I’ve been saving this post for some time when I need to get into trouble. Well, that time will never come: I seem to get into trouble without trying and stay there. Anyway, here goes.
Men have ambivalent feelings about women’s attempts to civilize them. Think about a couple comic strips, Calvin and Hobbes and Dennis the Menace (not the lame TV show based on the latter). In both, the male protagonist faces a female antagonist, Suzy Derkins or Margaret Wade. In both, the girl at least sometimes wants to play with the boy, but strictly on her turf and on her terms. In both strips the key symbol for this female-directed play is the tea party, with kids and dolls sitting in chairs around a table on a lawn. The horror felt by the boy in (or at the thought of) that cootie-filled circumstance is one side of the ambivalence.

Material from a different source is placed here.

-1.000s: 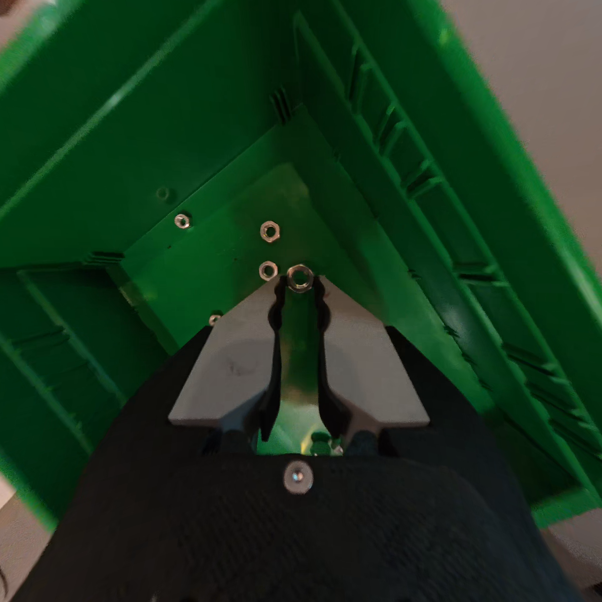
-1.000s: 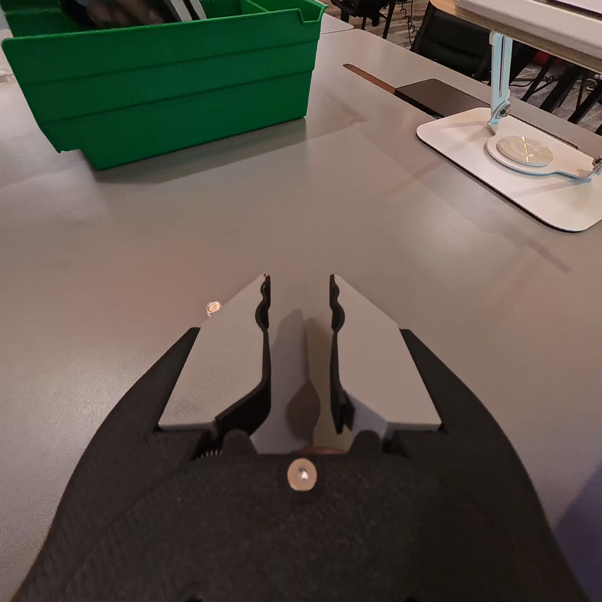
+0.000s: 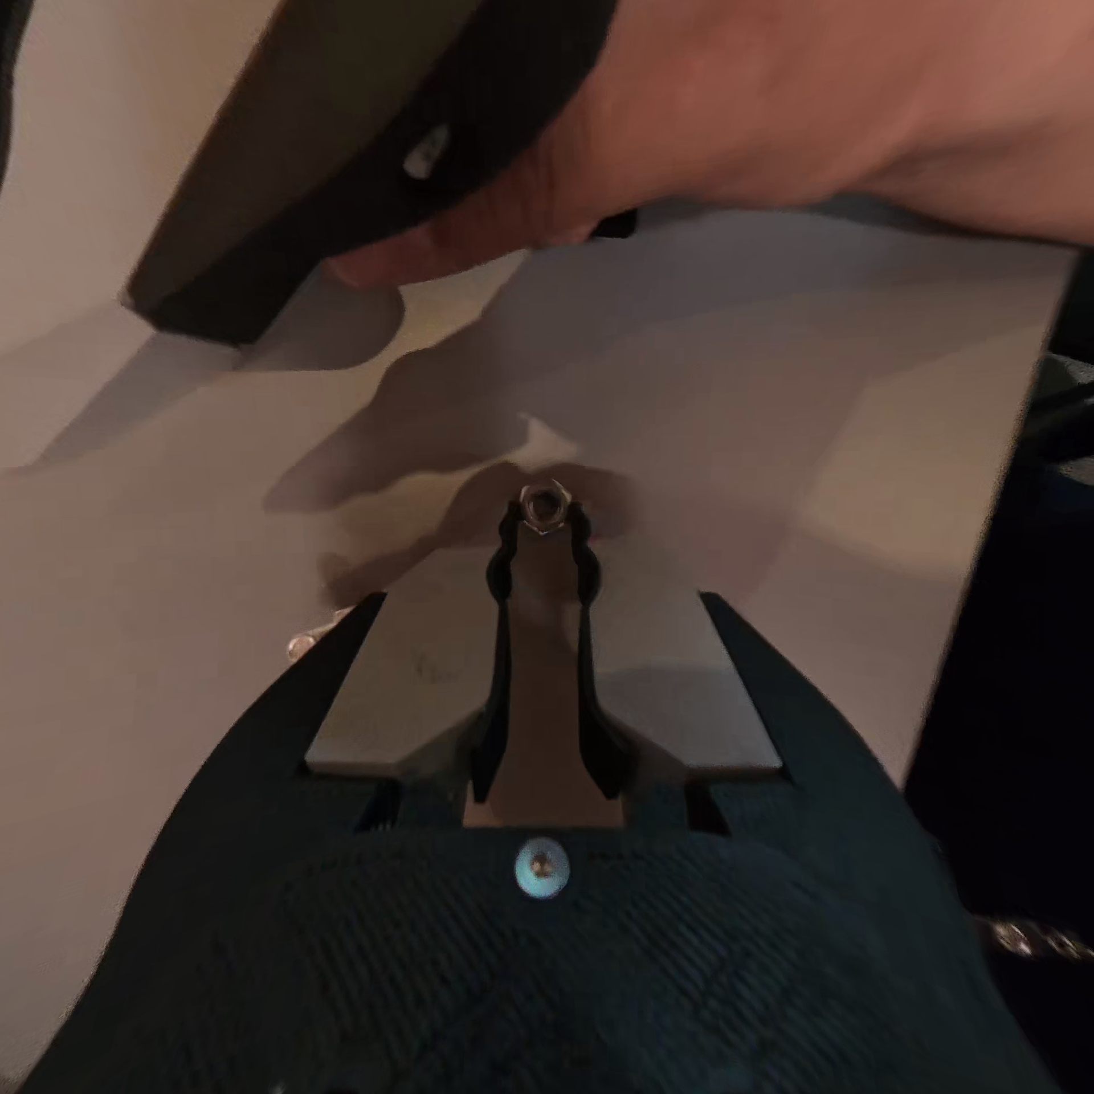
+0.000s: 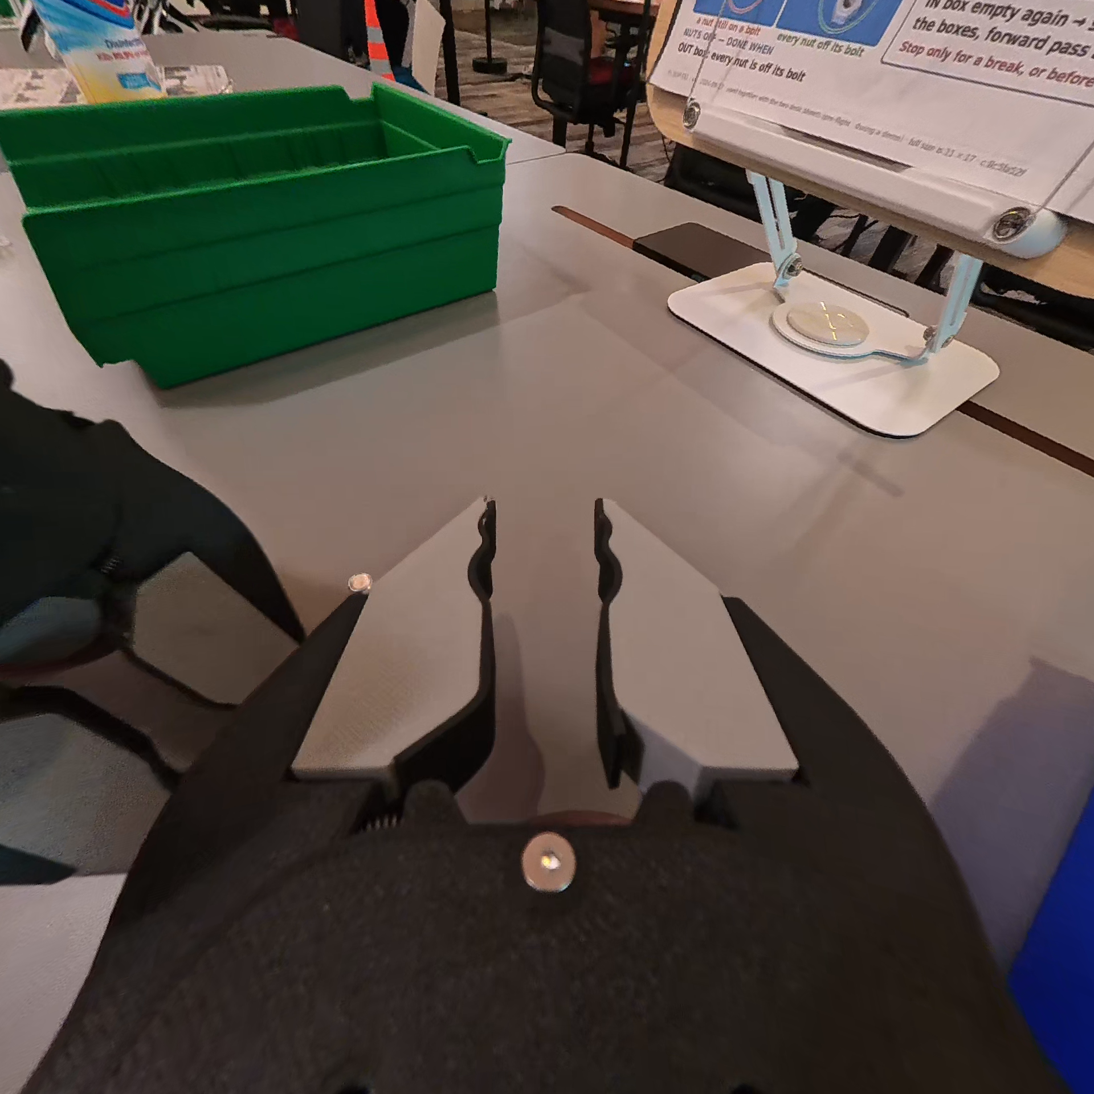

In both strips there is another male. Hobbes joins Calvin in the anti-female tree house club, but he also thinks girls are good for smooching. He gets lost once and then is found and given care and refreshment by Suzy at a tea party. Dennis’s friend Joey sometimes submits to bossy Margaret and sits down at the tea table, but Dennis takes him under his wing as an apprentice in how to be a boy.
Maturity comes when a man is able to make decisions about how he will balance the two sides, the desire not to be tamed by woman and the desire to be with a woman or to accomplish things that can only be done in cooperation with women.
I can’t say much about the woman’s side of all this, but I will say how the woman’s role in this looks to the man. It seems that there is always a gravitational pull toward wanting to civilize men. For the word “civilize” I would sometimes substitute “restrain” or “feminize.” It’s the tea party. Different women are all over the map in terms of how far they take this, but the gravity is always there. A man who is largely controlled by women in this regard is what we call “whipped.”
It’s important to say that none of this is a matter of good on one side and evil on the other. Women need far more reminders of that than men do. That gravity is often taken by women as meaning that their attempts to tame men are good and that the results they seek will be good for the men. Christianity has been identified with the civilizing / feminizing efforts directed toward naked pagans and men. But such efforts are no closer to discipleship to Jesus than other human intentions, inventions, foibles, and fables are.
So the Christian man, just like other men, has to assess and make decisions about the particular civilizing efforts on the part of women. And one of the most dangerous of those kinds of situations is when a woman blocks or allows access to something a man wants according to whether the man does or says the right things. (I’m not talking about sex.) He needs to assess whether he wants that something enough to jump through the hoops. Or in some situations, he might be able to figure out how to get what he wants in some other fashion. If so, then he can bypass to some extent the female-defined processes and move forward without the need for female assessment of himself and his plans.
What is at stake in such circumstances might be called the man’s “dignity,” but that term doesn’t quite catch the importance of what’s involved. And my experience is that women don’t get this and regard it as an annoyance or even belittle it. At best, they regard it just as something they have to deal with, something they place no value on in itself but only as what must be tolerated in order to be with men.